Earring

  • Italy
  • 3rd - 1st century B.C.
  • Gold, glass, enamel
Catalogue Entry

This gold earring has a glass pendant in the shape of a peacock. The peacock's beak to neck, both wings, legs, and tail feathers are all formed as a single unit from gold wire. Glass was then fired onto these wires and attached to form the body of the peacock. The glass surface has weathered and become iridescent overall and hence its original color is hard to determine, but it was probably blue and white. Both wings may have been decorated with dotting patterns. The tail is in spread shape, made from gold disks and the bean-shaped depressions on the front and back of this disk have been filled with enamel. The peacock hangs from a rosette-decorated gold disk and the petals on the rosettes are also enameled. A bell-shaped chain hangs from the edges of the disk. Only one chain is extant, but originally this is thought to have been one of a pair.
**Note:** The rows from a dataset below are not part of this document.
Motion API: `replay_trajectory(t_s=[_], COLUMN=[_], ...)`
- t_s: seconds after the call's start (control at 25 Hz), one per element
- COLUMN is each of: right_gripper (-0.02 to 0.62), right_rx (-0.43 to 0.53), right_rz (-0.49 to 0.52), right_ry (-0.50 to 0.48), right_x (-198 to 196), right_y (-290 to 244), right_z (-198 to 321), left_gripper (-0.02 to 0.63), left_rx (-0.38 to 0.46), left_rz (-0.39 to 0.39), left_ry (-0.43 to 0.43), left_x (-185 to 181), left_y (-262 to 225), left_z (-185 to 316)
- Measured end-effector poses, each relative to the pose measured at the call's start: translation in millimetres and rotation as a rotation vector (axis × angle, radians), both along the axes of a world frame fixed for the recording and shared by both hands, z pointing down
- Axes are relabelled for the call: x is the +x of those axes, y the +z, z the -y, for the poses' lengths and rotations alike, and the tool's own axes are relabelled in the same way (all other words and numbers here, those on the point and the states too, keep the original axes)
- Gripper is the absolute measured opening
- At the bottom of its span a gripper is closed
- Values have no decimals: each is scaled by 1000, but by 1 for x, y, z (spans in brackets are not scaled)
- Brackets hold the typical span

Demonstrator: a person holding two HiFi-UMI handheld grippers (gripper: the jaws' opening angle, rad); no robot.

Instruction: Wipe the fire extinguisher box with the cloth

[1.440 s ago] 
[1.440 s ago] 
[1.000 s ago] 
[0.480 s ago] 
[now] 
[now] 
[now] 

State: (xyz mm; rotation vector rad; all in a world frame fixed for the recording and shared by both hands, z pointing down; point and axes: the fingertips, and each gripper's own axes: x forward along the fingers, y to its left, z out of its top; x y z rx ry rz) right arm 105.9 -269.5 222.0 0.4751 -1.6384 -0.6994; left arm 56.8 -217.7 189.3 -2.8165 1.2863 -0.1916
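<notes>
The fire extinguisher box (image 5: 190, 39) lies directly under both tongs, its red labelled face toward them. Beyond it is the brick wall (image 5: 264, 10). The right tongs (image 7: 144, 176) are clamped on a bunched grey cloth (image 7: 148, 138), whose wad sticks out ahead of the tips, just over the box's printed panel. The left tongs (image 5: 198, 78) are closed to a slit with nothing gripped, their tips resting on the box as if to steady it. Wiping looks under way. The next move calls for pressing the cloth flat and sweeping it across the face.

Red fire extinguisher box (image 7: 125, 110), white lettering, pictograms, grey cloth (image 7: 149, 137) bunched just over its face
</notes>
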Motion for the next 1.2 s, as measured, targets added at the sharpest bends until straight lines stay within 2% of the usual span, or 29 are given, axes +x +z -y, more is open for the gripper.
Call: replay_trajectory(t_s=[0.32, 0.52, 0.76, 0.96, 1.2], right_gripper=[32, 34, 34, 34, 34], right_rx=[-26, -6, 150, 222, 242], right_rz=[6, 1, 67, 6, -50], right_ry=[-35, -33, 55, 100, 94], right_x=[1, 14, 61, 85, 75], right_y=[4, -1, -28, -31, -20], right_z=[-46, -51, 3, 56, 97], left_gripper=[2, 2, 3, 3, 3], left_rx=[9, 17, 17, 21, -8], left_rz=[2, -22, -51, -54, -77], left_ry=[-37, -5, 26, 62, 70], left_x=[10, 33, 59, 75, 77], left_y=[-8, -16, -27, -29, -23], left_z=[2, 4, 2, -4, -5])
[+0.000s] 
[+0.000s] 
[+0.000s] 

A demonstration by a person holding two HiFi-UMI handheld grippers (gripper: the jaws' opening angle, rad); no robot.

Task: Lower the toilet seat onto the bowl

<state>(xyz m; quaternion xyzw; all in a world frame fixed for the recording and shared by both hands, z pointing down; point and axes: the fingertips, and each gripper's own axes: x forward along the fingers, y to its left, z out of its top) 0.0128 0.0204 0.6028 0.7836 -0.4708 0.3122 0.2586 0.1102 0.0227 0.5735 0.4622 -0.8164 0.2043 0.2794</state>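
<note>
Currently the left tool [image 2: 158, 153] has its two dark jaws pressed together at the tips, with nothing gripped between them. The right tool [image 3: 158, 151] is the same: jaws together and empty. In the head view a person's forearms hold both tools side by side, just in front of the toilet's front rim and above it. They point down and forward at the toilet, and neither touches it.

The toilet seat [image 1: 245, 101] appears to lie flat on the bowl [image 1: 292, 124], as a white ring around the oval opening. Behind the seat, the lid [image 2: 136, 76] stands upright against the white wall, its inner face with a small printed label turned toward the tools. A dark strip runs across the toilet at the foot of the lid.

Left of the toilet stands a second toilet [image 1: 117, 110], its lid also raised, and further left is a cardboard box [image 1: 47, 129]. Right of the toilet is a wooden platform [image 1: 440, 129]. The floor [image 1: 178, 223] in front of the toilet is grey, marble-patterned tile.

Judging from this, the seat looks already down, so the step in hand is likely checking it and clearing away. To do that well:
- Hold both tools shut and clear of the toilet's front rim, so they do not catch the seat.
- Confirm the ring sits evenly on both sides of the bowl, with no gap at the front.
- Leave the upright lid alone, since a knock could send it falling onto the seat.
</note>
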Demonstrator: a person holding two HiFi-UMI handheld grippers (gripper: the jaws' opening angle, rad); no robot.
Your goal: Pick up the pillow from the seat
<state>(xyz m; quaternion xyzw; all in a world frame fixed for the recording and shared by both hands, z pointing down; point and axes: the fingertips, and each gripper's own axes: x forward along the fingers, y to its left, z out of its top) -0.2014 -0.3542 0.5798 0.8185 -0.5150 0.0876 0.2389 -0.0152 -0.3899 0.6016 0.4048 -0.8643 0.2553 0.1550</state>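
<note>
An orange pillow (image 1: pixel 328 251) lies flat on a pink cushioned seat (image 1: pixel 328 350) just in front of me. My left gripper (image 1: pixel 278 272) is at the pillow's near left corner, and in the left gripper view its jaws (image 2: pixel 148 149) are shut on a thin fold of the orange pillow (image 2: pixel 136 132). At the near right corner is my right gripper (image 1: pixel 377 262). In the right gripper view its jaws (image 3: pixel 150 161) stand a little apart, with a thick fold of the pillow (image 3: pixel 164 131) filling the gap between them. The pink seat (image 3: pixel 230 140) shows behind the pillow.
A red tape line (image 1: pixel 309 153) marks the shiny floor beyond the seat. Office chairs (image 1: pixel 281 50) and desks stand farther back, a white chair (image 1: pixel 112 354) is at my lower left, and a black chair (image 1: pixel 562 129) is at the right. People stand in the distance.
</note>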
Gold earrings with glass bird pendant have been excavated in Taranto in southeast Italy1), and there is also an example in the American collection of Shelby White and Leon Levy2).

1)Giovanni Pugliese Carratelli ed., The Western Greeks, 1996, Milan, p. 735, no. 311.
2)Dietrich von Bothmer ed., Glories of the Past: Ancient Art from the Shelby White and Leon Levy Collection, 1990, New York, pp. 195-6, no. 141b.